Fuimos violentamente forzados a detener el ritmo habitual de nuestra vida. Nos vimos obligados a vivir de otro modo, a bajar la velocidad. Nos detuvimos, nos encerramos y lentamente nos resignamos a cambiar las prioridades y todo aquello que solíamos considerar esencial.
En el plano social, sabemos que la conducta abusiva contra mujeres, ancianos y niños bajo la presión del confinamiento, de la falta de trabajo, alimento y futuro, aumentó en varios países. Es imposible no pensar en los abusos cometidos en la casa, que para muchos es el lugar más peligroso de la Tierra. Algunas parejas o familias son más horribles y contaminantes que el nuevo virus.
Es incierto si la conciencia global perdurará o no. Me gusta pensar que podemos construir algo diferente y nunca más volver a la normalidad violenta, egoísta, irreflexiva y de consumo frenético. Han aparecido nuevas necesidades, esperanzas y preocupaciones. Estamos inventando con éxito relativo nuevos modos de estar juntos. Los pequeños logros de cada día merecen una pequeña celebración interior.
El trauma del encierro, del miedo al contagio y a la muerte, tiene efectos distintos en cada persona, aunque hay algunos que son colectivos: insomnio, pesadillas, hambre emocional, aumento en el consumo de sustancias, mal humor, depresión, angustia por incertidumbre y sentirse perseguidos por la enfermedad, con la aparición de síntomas psicosomáticos.
Lo último que necesitamos es el optimismo sentimentaloide, detonado por la inmensa felicidad de ver a una ballena nadando en una playa habitualmente atestada de turistas. Los que salen de casa cuando podrían quedarse son golpe de realidad. Los que amenazan y maltratan a los profesionales de la salud también. No todos cambiarán para mejor. La desigualdad y el egoísmo también se amplifica en estos días raros y difíciles.

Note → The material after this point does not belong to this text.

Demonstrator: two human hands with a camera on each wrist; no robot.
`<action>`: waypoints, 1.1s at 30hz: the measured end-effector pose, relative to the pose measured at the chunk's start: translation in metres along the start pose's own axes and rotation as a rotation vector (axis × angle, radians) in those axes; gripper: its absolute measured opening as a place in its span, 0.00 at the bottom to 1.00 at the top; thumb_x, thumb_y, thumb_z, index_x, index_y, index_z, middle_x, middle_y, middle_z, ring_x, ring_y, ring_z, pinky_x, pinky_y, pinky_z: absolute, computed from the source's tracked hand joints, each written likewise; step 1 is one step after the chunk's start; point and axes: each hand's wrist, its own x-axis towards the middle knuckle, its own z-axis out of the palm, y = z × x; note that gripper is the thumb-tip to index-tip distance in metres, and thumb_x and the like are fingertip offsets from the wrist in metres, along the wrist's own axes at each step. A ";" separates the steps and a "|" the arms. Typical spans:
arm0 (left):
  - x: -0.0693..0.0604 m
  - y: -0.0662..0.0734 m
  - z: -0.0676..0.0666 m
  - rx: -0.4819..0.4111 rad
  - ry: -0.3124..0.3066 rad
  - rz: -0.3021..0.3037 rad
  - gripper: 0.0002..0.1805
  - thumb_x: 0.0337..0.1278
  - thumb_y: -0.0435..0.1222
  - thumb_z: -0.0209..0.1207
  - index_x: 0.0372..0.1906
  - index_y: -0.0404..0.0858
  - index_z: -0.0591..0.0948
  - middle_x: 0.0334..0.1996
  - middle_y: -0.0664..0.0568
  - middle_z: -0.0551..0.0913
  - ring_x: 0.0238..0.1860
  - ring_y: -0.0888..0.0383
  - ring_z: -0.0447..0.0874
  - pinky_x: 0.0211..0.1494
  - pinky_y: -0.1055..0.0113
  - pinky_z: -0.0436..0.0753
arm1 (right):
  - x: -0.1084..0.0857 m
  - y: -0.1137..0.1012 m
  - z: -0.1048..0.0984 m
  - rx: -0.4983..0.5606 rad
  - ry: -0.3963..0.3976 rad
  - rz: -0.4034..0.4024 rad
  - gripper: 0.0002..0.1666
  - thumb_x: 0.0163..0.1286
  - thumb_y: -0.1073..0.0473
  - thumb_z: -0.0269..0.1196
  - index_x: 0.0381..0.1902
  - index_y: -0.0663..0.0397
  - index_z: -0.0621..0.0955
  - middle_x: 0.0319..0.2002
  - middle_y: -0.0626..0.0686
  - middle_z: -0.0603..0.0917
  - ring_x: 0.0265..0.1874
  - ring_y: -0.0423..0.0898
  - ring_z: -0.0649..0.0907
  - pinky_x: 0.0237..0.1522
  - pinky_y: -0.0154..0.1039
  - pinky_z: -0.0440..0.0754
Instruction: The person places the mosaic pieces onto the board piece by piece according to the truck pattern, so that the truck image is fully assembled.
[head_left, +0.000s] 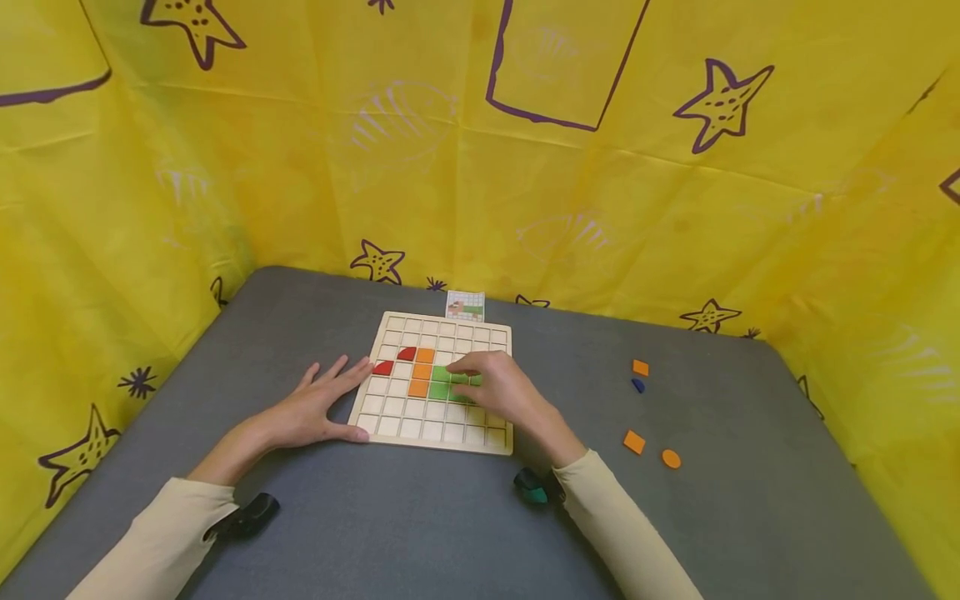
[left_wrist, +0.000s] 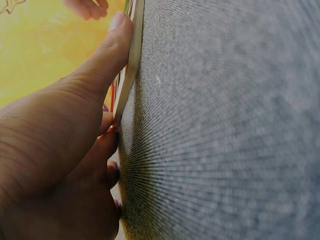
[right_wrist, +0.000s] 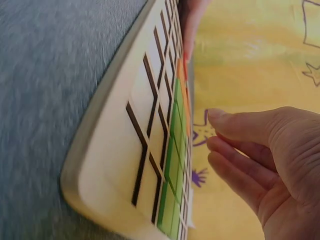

¿Cuáles son los rasgos de nuestra personalidad que odiamos y que estaban ocultos en la actividad laboral, académica, social o deportiva frenética, que tal vez no era gozo sino huida? ¿Cómo se huye del sí mismo en reclusión? ¿De una relación amorosa moribunda? ¿De la falta de solidaridad o límites o armonía familiar?
No es momento de grandes decisiones pero sí de reflexionar, aunque no sumándole drama a la tragedia. Habría que tomar distancia y perspectiva de nuestra pequeña vida, quizá demasiado aburguesada, demasiado cómoda, poco significativa, tal vez una estúpida vida llena de sinsentido y de prisa por llegar a ninguna parte. La pérdida de vidas humanas es lo único auténticamente trágico. Lo siguiente más trágico sería que después de lo vivido, volvamos a una vida mediocre en la que no existen los otros más que como escenografía de nuestro egoísmo.
El psicoanalista británico Christopher Bollas, describió una condición: ser anormalmente normal, al adaptarse en exceso al status quo sin poder imaginar una realidad distinta. El Covid-19 no terminará con el individualismo, si no somos radicales para luchar contra el regreso a la normalidad previrus. Eso significará una batalla política enorme (lo personal es político).
Describir la pandemia con la palabra Apocalipsis y casi disfrutarlo, exhibe tendencias masoquistas de aquellos listos para el castigo. La idea del fin del mundo es un obstáculo para la esperanza, pero buscar siempre el lado positivo de la vida es esperanza frívola.
Dice Andrew Samuels que la esperanza se construye arriesgándose. La gente joven, menor de 50, tendrá la responsabilidad de reconstruir sus países. La guerra que el mundo enfrenta es la guerra de los jóvenes. Winston Churchill afirmó que la valentía es la virtud que garantiza todas las otras virtudes. Valentia es lo que hay que aprender, desarrollar y construir durante estos días.